Difference between Prepaid Expenses and Other Current Assets

The initial journal entry for a prepaid expense does not affect a company’s financial statements. The initial journal entry for prepaid rent is a debit to prepaid rent and a credit to cash. The payment is entered on November 20 with a debit of $2,400 to prepaid insurance what small business owners need to know about sales tax and a credit of $2,400 to cash. Assume that a company’s annual premium on its liability insurance policy is $2,400 and is due on the first day of each year. When the $2,400 payment is made on January 1, the company debits Prepaid Insurance and credits Cash.

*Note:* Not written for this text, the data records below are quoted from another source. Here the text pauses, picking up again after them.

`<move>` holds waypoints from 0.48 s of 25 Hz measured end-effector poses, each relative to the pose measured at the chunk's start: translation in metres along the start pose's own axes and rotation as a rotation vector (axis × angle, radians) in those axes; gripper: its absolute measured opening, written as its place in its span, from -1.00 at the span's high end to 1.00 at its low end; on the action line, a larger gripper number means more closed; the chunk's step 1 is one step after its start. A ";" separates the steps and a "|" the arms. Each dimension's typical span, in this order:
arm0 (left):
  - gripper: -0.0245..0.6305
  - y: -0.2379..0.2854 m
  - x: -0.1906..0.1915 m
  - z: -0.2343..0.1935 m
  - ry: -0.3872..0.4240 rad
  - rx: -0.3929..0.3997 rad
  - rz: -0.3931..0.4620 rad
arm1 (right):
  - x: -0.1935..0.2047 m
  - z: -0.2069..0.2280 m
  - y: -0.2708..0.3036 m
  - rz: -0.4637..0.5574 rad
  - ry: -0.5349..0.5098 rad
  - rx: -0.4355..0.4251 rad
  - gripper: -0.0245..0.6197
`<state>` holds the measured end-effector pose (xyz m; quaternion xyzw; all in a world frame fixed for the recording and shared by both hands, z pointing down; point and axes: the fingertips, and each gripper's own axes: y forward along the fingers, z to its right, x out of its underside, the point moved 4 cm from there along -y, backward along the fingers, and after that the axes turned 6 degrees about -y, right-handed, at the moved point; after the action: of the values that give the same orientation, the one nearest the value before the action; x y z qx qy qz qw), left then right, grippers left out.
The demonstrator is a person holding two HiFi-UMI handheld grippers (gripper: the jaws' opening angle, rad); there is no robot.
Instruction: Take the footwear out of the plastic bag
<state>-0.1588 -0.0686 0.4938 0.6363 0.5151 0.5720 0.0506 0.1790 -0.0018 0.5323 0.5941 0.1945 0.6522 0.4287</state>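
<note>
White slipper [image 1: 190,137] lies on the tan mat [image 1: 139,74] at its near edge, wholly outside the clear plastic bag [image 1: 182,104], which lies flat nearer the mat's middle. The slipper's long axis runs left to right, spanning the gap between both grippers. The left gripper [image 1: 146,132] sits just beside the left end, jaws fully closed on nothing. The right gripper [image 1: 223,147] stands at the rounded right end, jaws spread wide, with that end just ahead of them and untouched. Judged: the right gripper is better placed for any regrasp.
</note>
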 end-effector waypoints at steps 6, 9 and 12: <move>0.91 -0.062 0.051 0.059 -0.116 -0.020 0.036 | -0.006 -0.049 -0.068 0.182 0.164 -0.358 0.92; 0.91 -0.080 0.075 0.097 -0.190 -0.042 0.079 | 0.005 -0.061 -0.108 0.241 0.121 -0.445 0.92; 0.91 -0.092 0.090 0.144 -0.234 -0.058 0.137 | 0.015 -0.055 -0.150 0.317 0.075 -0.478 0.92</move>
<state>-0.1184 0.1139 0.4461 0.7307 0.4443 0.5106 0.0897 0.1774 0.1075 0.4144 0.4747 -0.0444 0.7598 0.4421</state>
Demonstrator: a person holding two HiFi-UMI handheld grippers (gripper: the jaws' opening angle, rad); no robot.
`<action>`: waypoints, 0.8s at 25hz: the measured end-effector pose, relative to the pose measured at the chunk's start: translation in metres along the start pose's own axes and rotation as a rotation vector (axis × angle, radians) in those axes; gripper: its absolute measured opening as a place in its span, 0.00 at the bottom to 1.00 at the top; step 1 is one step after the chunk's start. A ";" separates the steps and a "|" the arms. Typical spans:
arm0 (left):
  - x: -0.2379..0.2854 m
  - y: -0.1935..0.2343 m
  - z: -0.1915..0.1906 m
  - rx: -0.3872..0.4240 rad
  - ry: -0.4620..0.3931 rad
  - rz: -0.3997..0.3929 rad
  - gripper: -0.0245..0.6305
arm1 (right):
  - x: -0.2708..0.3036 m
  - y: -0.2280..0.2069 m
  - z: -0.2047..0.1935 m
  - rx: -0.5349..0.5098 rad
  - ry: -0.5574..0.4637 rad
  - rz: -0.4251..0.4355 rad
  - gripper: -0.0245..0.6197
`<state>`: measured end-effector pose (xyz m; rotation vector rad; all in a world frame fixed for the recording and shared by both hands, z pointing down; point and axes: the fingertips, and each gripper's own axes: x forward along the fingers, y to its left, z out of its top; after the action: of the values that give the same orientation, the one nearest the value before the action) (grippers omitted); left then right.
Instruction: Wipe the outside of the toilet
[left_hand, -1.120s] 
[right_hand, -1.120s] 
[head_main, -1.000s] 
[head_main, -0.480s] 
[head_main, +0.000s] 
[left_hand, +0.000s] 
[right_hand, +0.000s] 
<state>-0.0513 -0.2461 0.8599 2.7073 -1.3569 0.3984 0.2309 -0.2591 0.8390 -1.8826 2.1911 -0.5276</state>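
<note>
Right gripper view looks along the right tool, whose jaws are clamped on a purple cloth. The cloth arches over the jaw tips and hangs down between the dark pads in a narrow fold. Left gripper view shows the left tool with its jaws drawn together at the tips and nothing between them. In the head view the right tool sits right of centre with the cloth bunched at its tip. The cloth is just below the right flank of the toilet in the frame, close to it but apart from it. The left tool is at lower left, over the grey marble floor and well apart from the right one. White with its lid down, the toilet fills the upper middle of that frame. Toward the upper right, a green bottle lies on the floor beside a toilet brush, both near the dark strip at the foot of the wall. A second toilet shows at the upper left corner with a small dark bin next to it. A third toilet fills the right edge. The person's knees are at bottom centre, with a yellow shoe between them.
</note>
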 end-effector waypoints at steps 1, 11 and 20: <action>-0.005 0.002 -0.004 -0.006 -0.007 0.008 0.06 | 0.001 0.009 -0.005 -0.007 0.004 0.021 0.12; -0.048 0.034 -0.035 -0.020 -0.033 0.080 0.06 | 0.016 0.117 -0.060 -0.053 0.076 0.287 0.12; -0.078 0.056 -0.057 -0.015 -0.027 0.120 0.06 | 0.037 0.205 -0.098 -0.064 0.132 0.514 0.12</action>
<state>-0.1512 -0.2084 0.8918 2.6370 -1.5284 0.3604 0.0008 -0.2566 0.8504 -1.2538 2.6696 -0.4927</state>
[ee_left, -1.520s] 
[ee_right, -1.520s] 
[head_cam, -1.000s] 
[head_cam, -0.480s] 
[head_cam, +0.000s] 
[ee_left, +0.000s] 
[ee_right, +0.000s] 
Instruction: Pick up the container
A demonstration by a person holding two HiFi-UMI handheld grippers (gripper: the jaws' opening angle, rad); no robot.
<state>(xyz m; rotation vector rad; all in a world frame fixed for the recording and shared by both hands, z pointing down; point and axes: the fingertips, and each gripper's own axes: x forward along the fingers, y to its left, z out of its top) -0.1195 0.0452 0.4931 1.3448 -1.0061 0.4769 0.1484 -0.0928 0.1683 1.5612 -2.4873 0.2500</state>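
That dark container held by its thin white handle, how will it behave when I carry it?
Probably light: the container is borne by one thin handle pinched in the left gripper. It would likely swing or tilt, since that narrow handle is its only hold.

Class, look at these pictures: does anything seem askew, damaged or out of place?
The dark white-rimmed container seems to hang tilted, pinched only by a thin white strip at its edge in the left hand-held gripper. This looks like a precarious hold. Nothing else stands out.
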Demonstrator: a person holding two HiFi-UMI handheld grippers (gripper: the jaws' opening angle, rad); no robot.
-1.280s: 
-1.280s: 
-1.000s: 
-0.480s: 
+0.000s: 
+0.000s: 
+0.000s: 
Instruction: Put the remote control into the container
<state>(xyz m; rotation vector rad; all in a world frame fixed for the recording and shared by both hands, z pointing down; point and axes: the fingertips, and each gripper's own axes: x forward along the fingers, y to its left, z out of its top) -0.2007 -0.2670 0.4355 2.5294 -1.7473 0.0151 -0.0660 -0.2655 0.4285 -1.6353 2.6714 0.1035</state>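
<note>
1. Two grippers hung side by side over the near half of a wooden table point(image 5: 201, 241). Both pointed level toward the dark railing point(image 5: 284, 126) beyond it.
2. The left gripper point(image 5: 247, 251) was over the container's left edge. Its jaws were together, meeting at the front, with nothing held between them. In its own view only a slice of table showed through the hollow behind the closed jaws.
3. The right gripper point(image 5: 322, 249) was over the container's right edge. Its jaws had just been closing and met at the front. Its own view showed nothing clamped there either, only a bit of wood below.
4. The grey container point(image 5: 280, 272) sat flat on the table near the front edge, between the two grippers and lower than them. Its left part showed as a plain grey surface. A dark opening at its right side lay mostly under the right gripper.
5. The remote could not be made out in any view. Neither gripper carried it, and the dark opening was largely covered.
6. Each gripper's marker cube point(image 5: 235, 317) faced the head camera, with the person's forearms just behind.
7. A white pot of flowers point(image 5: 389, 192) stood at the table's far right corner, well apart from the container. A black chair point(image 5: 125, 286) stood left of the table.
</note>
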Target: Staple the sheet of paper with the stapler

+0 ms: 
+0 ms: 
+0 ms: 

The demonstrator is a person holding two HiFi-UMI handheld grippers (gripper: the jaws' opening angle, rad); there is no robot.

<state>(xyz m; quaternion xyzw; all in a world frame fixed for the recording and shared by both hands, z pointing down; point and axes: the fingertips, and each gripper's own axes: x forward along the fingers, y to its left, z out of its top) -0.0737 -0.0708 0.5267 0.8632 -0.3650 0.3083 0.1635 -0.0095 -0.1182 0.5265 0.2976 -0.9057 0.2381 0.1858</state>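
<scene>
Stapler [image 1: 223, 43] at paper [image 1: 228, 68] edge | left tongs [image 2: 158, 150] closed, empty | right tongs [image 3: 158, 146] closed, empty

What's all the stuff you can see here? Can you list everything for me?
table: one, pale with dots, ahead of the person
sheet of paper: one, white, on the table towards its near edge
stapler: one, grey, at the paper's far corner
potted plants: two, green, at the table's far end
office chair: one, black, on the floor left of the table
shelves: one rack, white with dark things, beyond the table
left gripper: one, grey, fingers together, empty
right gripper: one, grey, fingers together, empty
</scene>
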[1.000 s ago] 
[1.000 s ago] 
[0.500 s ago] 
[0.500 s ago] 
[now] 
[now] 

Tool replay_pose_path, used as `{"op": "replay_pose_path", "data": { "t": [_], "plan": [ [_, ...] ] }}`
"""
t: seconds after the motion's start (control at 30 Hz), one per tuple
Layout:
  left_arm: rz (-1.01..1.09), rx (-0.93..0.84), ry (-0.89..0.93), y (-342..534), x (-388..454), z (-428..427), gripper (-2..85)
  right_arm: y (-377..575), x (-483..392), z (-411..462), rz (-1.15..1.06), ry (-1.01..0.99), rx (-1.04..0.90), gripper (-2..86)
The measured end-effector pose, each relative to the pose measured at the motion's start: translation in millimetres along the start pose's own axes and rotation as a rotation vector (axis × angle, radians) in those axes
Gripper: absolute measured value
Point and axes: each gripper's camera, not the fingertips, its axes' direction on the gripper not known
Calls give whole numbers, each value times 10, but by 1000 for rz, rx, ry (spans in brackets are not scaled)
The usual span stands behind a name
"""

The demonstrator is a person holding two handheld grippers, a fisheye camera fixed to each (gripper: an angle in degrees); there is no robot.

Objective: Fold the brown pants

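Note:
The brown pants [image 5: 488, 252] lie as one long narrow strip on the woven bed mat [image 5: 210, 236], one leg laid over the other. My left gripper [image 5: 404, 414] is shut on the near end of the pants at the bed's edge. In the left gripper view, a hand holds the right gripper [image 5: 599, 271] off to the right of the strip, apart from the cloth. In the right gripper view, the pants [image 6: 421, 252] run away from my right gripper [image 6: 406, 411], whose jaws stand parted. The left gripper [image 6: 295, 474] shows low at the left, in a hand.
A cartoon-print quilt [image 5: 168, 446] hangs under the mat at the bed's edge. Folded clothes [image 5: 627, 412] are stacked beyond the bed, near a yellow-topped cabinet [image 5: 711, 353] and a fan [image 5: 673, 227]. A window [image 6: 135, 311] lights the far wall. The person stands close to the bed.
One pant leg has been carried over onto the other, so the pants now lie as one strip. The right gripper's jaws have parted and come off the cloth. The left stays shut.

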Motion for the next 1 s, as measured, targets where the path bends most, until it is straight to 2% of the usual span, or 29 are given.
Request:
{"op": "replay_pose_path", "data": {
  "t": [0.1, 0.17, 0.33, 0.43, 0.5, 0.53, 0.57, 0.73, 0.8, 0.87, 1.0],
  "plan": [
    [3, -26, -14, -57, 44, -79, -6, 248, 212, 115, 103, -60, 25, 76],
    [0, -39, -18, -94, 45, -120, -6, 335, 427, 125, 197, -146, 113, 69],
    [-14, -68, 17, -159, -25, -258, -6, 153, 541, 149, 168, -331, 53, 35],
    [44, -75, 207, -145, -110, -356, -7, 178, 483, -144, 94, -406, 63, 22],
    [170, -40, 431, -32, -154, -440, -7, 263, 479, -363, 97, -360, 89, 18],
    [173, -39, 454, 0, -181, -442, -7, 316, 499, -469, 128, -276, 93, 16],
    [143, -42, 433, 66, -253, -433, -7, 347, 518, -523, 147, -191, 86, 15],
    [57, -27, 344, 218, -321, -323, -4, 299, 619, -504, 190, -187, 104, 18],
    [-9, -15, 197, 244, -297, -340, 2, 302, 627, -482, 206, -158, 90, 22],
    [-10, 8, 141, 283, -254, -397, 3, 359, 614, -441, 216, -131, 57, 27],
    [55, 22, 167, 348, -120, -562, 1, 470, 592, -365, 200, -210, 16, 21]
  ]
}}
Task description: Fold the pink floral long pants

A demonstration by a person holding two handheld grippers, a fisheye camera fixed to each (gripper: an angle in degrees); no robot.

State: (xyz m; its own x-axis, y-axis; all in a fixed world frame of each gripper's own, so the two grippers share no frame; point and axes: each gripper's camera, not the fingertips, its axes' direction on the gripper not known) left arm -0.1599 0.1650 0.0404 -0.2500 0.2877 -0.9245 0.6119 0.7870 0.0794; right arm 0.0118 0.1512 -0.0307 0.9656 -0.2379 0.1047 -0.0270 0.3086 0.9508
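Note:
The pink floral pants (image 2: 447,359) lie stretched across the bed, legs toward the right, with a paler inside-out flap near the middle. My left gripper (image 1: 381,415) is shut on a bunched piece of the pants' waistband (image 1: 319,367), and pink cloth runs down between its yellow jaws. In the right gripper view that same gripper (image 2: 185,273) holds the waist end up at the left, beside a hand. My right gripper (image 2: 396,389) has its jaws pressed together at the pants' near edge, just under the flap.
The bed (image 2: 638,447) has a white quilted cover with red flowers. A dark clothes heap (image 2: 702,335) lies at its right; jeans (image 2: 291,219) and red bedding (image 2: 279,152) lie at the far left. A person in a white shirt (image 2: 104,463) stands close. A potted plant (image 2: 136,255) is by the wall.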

When someone purchases prepaid insurance, the contract generally covers a period of time in the future. For instance, many auto insurance companies operate under prepaid schedules, so insured parties pay their full premiums for a 12-month period before the coverage actually starts. The same applies to many medical insurance companies—they prefer being paid upfront before they begin coverage. But if a prepaid expense is not consumed within the year after payment, it becomes a long-term asset, which is not a very common occurrence.

As mentioned above, the premiums or payment is recorded in oneaccounting period, but the contract isn’t in effect until a future period. A prepaid expense is carried on an insurance company’s balance sheetas acurrent assetuntil it is consumed. That’s becausemost prepaid assets are consumed within a few months of being recorded.

What Type of Account Is Prepaid Insurance on the Balance Sheet?

Common prepaid expenses may include monthly rent or insurance payments that have been paid in advance. But if a prepaid expense is not consumed within the year after payment, it becomes a long-term asset, which is not a very common occurrence. The adjusting journal entry is done each month, and at the end of the year, when the insurance policy has no future economic benefits, the prepaid insurance balance would be 0. When there is a payment that represents a prepayment of an expense, a prepaid account, such as Prepaid Insurance, is debited and the cash account is credited. This records the prepayment as an asset on the company’s balance sheet. As noted above, prepaid expenses are payments made for goods and services that a company intends to pay for in advance but will incur sometime in the future.